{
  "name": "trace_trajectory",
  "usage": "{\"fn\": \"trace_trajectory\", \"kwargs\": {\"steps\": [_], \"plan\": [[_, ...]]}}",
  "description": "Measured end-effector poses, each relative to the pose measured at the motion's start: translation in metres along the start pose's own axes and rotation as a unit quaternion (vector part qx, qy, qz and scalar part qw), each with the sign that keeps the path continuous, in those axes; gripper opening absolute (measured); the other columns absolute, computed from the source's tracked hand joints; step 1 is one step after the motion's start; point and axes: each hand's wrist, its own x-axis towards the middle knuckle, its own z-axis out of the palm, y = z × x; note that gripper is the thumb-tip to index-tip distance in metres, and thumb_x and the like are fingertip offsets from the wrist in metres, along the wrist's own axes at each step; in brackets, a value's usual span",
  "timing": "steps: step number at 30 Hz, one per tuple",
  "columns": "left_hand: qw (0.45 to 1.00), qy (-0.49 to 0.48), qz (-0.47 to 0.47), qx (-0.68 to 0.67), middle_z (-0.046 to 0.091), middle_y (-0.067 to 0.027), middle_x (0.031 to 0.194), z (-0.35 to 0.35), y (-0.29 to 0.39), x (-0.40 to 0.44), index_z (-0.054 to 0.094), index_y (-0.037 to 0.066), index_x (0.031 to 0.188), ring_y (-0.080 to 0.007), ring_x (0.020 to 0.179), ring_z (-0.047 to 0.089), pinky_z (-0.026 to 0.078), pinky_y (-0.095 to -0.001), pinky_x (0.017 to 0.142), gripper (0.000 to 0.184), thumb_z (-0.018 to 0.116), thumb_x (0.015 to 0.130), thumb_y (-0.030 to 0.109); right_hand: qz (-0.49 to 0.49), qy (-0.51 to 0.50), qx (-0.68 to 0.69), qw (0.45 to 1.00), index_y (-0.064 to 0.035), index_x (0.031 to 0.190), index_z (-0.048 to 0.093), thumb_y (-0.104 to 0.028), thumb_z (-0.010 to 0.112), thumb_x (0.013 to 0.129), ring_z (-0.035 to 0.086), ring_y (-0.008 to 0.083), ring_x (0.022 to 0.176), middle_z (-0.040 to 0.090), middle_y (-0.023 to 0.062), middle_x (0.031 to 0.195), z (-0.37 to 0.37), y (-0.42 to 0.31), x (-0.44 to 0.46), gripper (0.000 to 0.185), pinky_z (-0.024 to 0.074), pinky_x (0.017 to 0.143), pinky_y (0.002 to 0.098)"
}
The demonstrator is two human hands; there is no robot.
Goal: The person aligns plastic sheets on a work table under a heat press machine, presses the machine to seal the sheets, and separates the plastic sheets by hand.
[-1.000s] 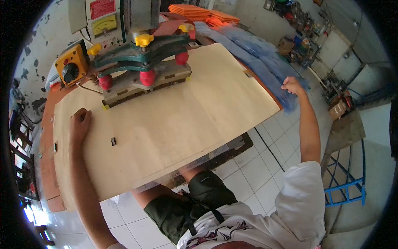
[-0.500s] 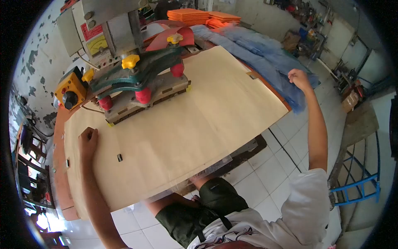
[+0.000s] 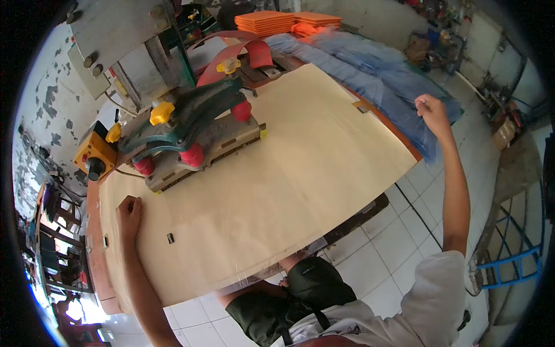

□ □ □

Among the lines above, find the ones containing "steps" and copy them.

  "usage": "{\"fn\": \"trace_trajectory\", \"kwargs\": {\"steps\": [_], \"plan\": [[_, ...]]}}",
  "timing": "steps: step number at 30 Hz, one per tuple",

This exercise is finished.